Exploratory Data Analysis: A Powerful Tool for Identifying Data that Needs Further Investigation
Exploratory data analysis is a crucial step in understanding and working with datasets. It involves performing basic analyses to identify patterns, outliers, and missing values, which can help us determine what needs further investigation. In this article, we will delve into the world of exploratory data analysis and explore how it can be used to identify data that requires attention.
Counting Unique Values in Data
One of the most basic analyses we can perform is counting the unique values in our data. We can use the `info` method to get the data type of each column, which provides valuable information about the structure of our dataset. For example, let's say we want to count the frequency counts for the non-numeric columns "continent", "country", and "fertility". To do this, we select the column using dot notation or bracket notation, depending on our preference.

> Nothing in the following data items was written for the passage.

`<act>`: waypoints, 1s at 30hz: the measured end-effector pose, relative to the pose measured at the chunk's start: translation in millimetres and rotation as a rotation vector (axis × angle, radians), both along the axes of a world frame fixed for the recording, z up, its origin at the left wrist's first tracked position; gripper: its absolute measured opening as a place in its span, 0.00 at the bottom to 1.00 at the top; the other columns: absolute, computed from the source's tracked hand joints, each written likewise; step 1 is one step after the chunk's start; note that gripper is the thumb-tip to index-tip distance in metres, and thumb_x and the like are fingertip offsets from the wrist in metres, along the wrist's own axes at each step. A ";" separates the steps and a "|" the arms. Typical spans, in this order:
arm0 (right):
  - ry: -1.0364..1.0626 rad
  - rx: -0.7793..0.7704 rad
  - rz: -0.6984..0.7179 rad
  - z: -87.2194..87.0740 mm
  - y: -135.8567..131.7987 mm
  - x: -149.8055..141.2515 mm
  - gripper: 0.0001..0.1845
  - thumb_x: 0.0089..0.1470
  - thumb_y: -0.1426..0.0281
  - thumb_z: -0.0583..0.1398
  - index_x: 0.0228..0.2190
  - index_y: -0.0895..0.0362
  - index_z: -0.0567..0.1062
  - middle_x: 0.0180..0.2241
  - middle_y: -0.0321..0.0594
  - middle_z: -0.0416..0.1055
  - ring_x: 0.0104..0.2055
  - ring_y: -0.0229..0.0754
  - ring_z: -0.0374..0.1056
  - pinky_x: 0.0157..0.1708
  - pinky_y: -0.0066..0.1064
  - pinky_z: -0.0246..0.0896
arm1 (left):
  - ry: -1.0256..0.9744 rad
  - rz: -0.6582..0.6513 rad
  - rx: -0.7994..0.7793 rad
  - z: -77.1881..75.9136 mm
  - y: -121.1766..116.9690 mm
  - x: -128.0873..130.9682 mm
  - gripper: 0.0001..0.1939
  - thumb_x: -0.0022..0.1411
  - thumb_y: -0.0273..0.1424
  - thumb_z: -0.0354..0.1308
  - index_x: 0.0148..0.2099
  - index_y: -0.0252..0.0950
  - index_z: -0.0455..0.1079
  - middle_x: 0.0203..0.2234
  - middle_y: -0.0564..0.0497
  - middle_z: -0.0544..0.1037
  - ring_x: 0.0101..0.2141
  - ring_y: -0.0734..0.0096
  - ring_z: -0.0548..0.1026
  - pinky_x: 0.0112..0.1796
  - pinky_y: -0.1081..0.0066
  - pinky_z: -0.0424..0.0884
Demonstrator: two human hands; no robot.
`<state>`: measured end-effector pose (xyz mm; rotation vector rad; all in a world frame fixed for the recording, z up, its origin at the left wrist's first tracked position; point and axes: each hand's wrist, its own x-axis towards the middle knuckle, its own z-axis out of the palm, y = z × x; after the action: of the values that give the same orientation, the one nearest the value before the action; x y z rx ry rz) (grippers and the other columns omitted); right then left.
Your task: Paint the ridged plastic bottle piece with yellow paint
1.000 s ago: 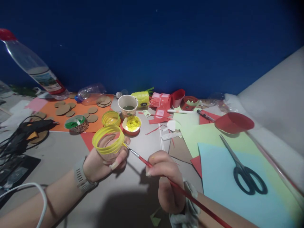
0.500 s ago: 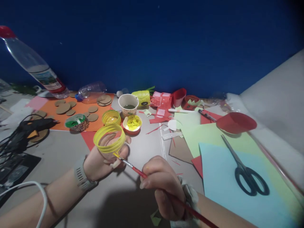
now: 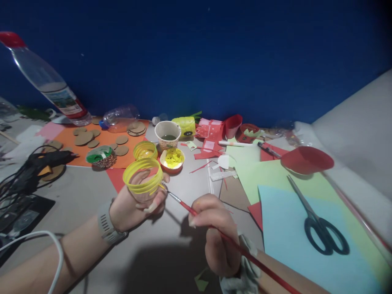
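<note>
My left hand (image 3: pixel 131 208) is wrapped round a cut clear plastic bottle piece (image 3: pixel 143 179), whose upper part is coated in yellow paint and whose lower part is still see-through. Between the fingers of my right hand (image 3: pixel 216 232) is a red-handled paintbrush (image 3: pixel 191 209). Its yellow-tipped bristles touch or nearly touch the right side of the piece. Just beyond stands a small cup of yellow paint (image 3: pixel 173 158), beside another yellow-painted ring (image 3: pixel 145 152). Behind them is a paper cup with dark liquid (image 3: pixel 168 134).
Scissors (image 3: pixel 318 220) lie on blue paper (image 3: pixel 281 241) at right. Cardboard discs (image 3: pixel 84 138) rest on orange paper (image 3: pixel 67 134). At left are a water bottle (image 3: pixel 61 94), a cup of green paint (image 3: pixel 100 156) and a black glue gun with cables (image 3: pixel 52 158).
My right hand and the brush have moved up and to the right, carrying the bristles from the front of the plastic piece to its right side. My left hand keeps its hold.
</note>
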<state>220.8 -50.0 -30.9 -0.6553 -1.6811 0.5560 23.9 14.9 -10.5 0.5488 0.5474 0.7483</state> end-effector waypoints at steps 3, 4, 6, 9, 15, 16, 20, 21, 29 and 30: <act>-0.001 0.084 0.091 5.8 2.2 -1.0 0.11 0.67 0.70 0.50 0.46 0.58 0.70 0.36 0.42 0.67 0.37 0.41 0.68 0.34 0.32 0.69 | 0.016 0.027 -0.035 -1.4 -0.6 -1.1 0.09 0.67 0.29 0.52 0.39 0.30 0.71 0.19 0.53 0.71 0.13 0.83 0.52 0.18 0.80 0.62; -0.017 0.089 0.098 7.3 2.6 -1.3 0.11 0.68 0.70 0.50 0.45 0.57 0.70 0.35 0.42 0.68 0.37 0.41 0.68 0.34 0.32 0.69 | 0.018 0.034 -0.032 -2.0 -0.8 -1.3 0.08 0.66 0.28 0.53 0.39 0.30 0.71 0.19 0.54 0.71 0.13 0.83 0.52 0.18 0.80 0.62; -0.036 0.087 0.096 9.5 3.0 -1.8 0.11 0.68 0.69 0.49 0.45 0.56 0.70 0.35 0.42 0.68 0.36 0.41 0.68 0.33 0.32 0.69 | 0.018 0.043 -0.014 -3.0 -1.1 -1.3 0.07 0.65 0.27 0.53 0.39 0.31 0.72 0.18 0.55 0.70 0.13 0.83 0.51 0.18 0.80 0.62; -0.074 0.093 0.124 11.9 3.2 -2.1 0.12 0.68 0.69 0.49 0.45 0.57 0.71 0.35 0.43 0.70 0.35 0.41 0.69 0.32 0.31 0.69 | 0.042 0.042 0.006 -3.2 -1.0 -0.6 0.09 0.67 0.31 0.52 0.39 0.33 0.72 0.16 0.55 0.69 0.14 0.80 0.53 0.19 0.78 0.63; 0.038 0.029 0.089 7.6 3.5 -4.8 0.11 0.66 0.72 0.52 0.45 0.58 0.73 0.37 0.45 0.74 0.39 0.42 0.71 0.36 0.33 0.70 | 0.055 0.045 0.019 -2.3 -1.0 -0.1 0.11 0.68 0.32 0.51 0.39 0.32 0.72 0.15 0.54 0.68 0.13 0.80 0.51 0.18 0.79 0.62; 0.067 0.005 0.059 5.9 3.1 -5.7 0.12 0.66 0.72 0.52 0.44 0.58 0.73 0.37 0.45 0.74 0.39 0.43 0.71 0.36 0.35 0.70 | 0.049 0.048 0.017 -2.5 -0.9 -0.3 0.11 0.67 0.30 0.51 0.39 0.31 0.72 0.15 0.55 0.69 0.13 0.81 0.50 0.18 0.79 0.61; 0.203 -0.027 -0.040 0.4 1.6 -9.9 0.11 0.65 0.71 0.53 0.44 0.54 0.74 0.32 0.41 0.72 0.33 0.43 0.69 0.30 0.35 0.68 | 0.031 0.040 -0.004 -3.4 0.3 -0.5 0.11 0.66 0.29 0.51 0.39 0.29 0.72 0.18 0.52 0.71 0.13 0.83 0.49 0.18 0.80 0.62; 0.241 -0.012 -0.046 -0.3 1.4 -11.0 0.10 0.64 0.72 0.53 0.44 0.54 0.73 0.31 0.40 0.70 0.31 0.42 0.68 0.29 0.34 0.66 | 0.023 0.036 -0.005 -3.4 0.7 -0.4 0.11 0.66 0.29 0.51 0.39 0.29 0.72 0.19 0.52 0.72 0.13 0.83 0.49 0.18 0.80 0.62; 0.225 0.081 -0.024 -5.1 2.2 -9.7 0.07 0.64 0.72 0.55 0.42 0.53 0.71 0.29 0.38 0.67 0.27 0.40 0.66 0.25 0.31 0.64 | -0.004 0.074 0.023 -2.1 0.6 -0.2 0.07 0.65 0.27 0.53 0.38 0.30 0.72 0.17 0.54 0.71 0.13 0.83 0.47 0.18 0.79 0.62; 0.197 0.081 -0.020 -5.0 2.4 -7.9 0.07 0.65 0.71 0.55 0.44 0.52 0.71 0.30 0.39 0.68 0.28 0.41 0.66 0.25 0.31 0.65 | -0.005 0.066 0.030 -2.4 0.3 -0.3 0.07 0.64 0.27 0.54 0.35 0.30 0.72 0.16 0.54 0.70 0.13 0.83 0.47 0.18 0.79 0.62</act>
<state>212.9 -47.6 -35.9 -0.5405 -1.5028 0.5189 23.6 15.2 -12.9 0.5591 0.5526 0.8212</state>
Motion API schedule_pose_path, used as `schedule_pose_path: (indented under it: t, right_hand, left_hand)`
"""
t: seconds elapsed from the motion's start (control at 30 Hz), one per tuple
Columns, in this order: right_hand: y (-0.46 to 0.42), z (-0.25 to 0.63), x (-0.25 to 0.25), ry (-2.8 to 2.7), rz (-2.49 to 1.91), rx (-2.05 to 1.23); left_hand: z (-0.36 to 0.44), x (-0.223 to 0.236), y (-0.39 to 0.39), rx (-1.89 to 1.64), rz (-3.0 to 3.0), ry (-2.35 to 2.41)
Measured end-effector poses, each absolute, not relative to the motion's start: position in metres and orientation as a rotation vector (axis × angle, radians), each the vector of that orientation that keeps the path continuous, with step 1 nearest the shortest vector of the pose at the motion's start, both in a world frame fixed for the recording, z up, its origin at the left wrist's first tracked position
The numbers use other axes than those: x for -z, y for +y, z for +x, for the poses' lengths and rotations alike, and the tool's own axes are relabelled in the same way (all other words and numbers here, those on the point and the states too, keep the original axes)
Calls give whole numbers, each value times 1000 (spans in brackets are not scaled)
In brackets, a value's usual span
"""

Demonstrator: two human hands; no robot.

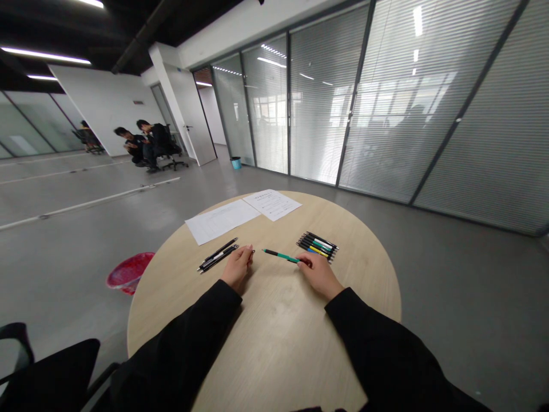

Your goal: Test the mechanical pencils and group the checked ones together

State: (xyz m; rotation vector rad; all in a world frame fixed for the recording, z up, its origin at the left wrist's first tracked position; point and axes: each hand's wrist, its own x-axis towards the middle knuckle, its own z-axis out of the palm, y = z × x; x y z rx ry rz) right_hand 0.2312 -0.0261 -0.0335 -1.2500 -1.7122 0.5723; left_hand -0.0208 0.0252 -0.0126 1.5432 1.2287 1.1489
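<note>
Centrally on a round, pale wood-grain desk (266, 349), a slim green-and-black pen (281, 256) lies flat, its tip aimed at the person's left hand (238, 267) and its other end tucked against the right hand (319, 276). That right hand rests palm down with its fingers curved over the end of the pen; they may be pinching it or only touching it, and the view cannot settle which. The left hand rests relaxed and loosely curled on the desk, holding nothing visible, just beside a small group of black pens (218, 256). Black sleeves (184, 335) cover both forearms. Past the right hand, near the desk's edge, lies a tight bundle of pens with green, yellow and white barrels (317, 246). Two printed white sheets (272, 204) lie side by side at the far edge of the desk. Below its left edge, a red plastic basket (131, 272) sits on the floor, and well beyond the desk two people (143, 143) sit in black office chairs. The pen looks light, stiff and smooth, so it would likely roll easily; mid-barrel seems the surest place to take hold of it.
</note>
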Motion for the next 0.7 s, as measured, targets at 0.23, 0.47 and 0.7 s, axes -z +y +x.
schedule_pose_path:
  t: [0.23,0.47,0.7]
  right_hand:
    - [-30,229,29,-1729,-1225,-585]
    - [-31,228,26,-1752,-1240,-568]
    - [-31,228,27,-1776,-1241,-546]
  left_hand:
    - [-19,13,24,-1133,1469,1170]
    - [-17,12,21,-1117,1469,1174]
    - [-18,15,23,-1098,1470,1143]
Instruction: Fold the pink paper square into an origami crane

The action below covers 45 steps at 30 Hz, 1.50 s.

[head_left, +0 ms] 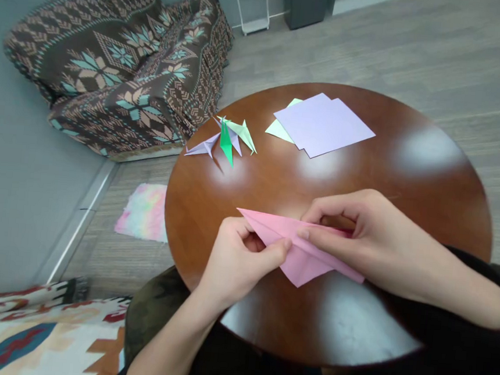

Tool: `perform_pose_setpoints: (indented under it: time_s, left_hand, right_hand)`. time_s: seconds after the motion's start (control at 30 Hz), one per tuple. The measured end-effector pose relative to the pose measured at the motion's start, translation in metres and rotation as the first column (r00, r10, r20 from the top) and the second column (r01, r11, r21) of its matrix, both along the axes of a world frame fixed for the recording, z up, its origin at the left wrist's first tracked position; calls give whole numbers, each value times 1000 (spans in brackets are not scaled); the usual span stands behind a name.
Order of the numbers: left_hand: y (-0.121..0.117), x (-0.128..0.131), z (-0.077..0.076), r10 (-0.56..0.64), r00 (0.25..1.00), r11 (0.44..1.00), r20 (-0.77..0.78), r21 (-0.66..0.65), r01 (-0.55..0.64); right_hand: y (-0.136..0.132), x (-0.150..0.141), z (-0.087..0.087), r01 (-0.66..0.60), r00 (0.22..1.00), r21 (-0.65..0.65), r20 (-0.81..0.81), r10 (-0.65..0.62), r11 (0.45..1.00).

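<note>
A partly folded sheet of pink origami paper is held over the near part of the table, one sharp point reaching to the upper left and another pointing down. My left hand pinches its left side, thumb on top and the other fingers behind. From the right, my right hand grips the upper edge between thumb and fingers. The paper's right end is partly covered by that hand. Both thumbs lie close together near the middle of the paper.
The round brown table carries several folded paper cranes at its far left. Behind the hands lie lilac paper sheets over pale green paper. A patterned covered sofa stands beyond, with a fluffy pastel rug on the floor.
</note>
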<state>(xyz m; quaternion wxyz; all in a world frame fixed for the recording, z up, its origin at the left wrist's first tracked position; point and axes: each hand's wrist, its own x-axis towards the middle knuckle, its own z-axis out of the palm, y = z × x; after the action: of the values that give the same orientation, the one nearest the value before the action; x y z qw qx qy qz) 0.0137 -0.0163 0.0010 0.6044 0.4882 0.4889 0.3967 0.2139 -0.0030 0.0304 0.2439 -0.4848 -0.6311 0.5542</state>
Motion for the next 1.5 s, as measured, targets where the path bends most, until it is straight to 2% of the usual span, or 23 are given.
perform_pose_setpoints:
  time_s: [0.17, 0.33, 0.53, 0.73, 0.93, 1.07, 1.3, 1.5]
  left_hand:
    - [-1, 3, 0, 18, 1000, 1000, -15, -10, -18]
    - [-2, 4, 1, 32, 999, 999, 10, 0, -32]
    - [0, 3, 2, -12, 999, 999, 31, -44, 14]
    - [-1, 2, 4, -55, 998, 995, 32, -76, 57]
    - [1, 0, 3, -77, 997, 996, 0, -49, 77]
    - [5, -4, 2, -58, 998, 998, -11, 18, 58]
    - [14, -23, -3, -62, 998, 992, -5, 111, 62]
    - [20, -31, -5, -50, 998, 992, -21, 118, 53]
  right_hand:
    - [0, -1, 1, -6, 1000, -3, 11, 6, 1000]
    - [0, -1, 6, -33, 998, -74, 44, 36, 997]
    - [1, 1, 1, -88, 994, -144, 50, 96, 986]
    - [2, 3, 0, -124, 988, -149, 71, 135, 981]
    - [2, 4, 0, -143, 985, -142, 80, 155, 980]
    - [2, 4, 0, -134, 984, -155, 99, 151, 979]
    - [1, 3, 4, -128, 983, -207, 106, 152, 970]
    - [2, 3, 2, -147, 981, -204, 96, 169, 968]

Once we have selected the column, we can use the `value_counts` method to get the count of unique values in each column.
For instance, if we want to perform a frequency count on the "continent" column, we would first select it using dot notation: `df['continent'].value_counts()`. This will print out the counts for each unique value of the "continent" column in descending order. Similarly, if we use bracket notation to select the column, we get the same output.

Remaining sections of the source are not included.